В этот момент я услышал, как в соседнем кабинете открылась дверь, распевно прозвучало «добрый день», от чего у меня волосы встали дыбом. Не может быть. Не может. Сандоваль чуть приоткрыл дверь, заглянул в кабинет, в котором мы расположились, и повторил свое радостное приветствие в сопровождении широченной улыбки. И хотя он сразу же исчез в общей конторе, я замер на какое-то время, все еще продолжая смотреть на дверь, из-за которой он выглядывал. «Ну, мать твою, выродок», — сказал я про себя. Он был на рогах. Не причесан, не брит, одежда со вчерашнего дня, одна из пол рубашки выбилась из брюк. Хотя зачем-то он заглянул и поздоровался со мной. Я видел его всего лишь мгновение, но мне этого хватило, чтобы все понять — за столько лет работы вместе… Я попробовал вспомнить предыдущий вечер. Разве я не удостоверился, выглянув в окно и увидев, что он направляется домой, а не в бары Бахо? Или все мои мысли были заняты сегодняшним днем и у меня это вылетело из головы? Теперь уже неважно. Мы пропали.
Я заправил бумагу в печатную машинку, которую притащил сюда с моего стола. Не стоило изменять своим самым элементарным привычкам. «Город Буэнос-Айрес, двадцать шестого дня месяца апреля 1972 года…»

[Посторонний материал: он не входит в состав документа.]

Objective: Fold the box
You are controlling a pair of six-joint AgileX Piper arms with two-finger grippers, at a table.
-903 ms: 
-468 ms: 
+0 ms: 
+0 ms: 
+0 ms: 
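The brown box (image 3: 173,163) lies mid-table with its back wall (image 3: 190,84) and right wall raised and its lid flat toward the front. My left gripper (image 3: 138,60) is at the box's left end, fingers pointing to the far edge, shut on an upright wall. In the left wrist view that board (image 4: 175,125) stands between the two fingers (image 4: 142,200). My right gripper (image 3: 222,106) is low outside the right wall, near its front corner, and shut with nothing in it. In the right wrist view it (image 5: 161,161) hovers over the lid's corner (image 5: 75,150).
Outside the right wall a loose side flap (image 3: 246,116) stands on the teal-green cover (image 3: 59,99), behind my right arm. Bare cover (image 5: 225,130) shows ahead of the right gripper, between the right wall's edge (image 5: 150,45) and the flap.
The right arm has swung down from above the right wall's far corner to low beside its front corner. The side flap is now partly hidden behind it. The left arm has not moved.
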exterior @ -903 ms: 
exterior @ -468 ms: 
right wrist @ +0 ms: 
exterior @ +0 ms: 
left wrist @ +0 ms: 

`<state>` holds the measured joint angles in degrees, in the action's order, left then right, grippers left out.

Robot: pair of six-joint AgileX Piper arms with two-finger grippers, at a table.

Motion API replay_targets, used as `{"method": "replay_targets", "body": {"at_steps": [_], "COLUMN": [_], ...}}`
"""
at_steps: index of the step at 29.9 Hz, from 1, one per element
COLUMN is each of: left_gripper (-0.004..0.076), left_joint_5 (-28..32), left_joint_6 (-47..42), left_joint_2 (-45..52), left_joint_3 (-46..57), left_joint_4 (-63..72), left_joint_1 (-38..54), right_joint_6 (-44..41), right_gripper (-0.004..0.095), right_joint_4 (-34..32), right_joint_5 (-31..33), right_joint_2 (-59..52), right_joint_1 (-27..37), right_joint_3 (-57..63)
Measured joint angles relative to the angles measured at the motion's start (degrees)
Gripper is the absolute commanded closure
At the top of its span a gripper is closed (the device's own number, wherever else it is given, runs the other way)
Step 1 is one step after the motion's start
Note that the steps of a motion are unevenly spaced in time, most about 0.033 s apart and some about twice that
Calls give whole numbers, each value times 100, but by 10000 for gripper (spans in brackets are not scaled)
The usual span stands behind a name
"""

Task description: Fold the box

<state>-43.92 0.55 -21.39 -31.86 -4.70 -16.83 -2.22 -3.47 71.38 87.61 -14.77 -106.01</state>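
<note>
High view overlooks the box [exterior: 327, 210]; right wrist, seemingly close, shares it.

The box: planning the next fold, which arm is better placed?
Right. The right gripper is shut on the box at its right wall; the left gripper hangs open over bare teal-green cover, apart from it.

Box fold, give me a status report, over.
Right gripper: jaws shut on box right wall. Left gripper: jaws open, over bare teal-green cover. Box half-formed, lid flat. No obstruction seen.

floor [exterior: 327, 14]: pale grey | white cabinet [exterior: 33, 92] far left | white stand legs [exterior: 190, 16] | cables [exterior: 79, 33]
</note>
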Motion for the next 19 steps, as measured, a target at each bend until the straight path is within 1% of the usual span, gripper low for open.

Я остановился. Сандоваль стоял в дверном проеме, словно ожидая меня. Я испепелил его взглядом. Он же не собирается в таком состоянии участвовать в допросе… Он был таким козлом, что перечеркнул все семь месяцев воздержания, а теперь ему еще наплевать и на то, что он загадит дело, которое так много для меня значит. Он был в состоянии, в котором не мог связать больше трех слов из двух слогов, так пусть хотя бы забьется куда подальше и даст мне сделать с Гомесом все, что будет в моих силах. Или он понял мой жест, или головокружение посоветовало ему сесть за свой письменный стол, но именно это он и сделал. Я взглянул на Гомеса и на охранника. Они не обращали внимания ни на мое растущее отчаяние, ни на ситуацию в целом. В любом случае, должен признать, что напивался Сандоваль благородно. Ничего такого вроде икоты или нетвердой походки, когда человек ходит зигзагами и все время наталкивается на мебель. Его внешний вид был как у достойного сеньора, который по причинам, далеким от его доброй воли, был вынужден спать на улице в непогоду.
Я решил покончить с хождениями вокруг да около и приступить к допросу Гомеса, при этом зайти с плохой стороны, предполагая, что он виновен. В любом случае, я проиграл. Самым холодным и спокойным тоном, на который я только был способен, я спросил его личные данные и сообщил причины, согласно которым у него берутся показания. Я объяснил ему его права и ввел в курс основных аспектов дела. Пока я говорил, я все фиксировал на пишущей машинке, на той же самой, на которой фиксирую сейчас свои воспоминания. Оформив протокол допроса по всем правилам, я остановился. Сейчас или никогда.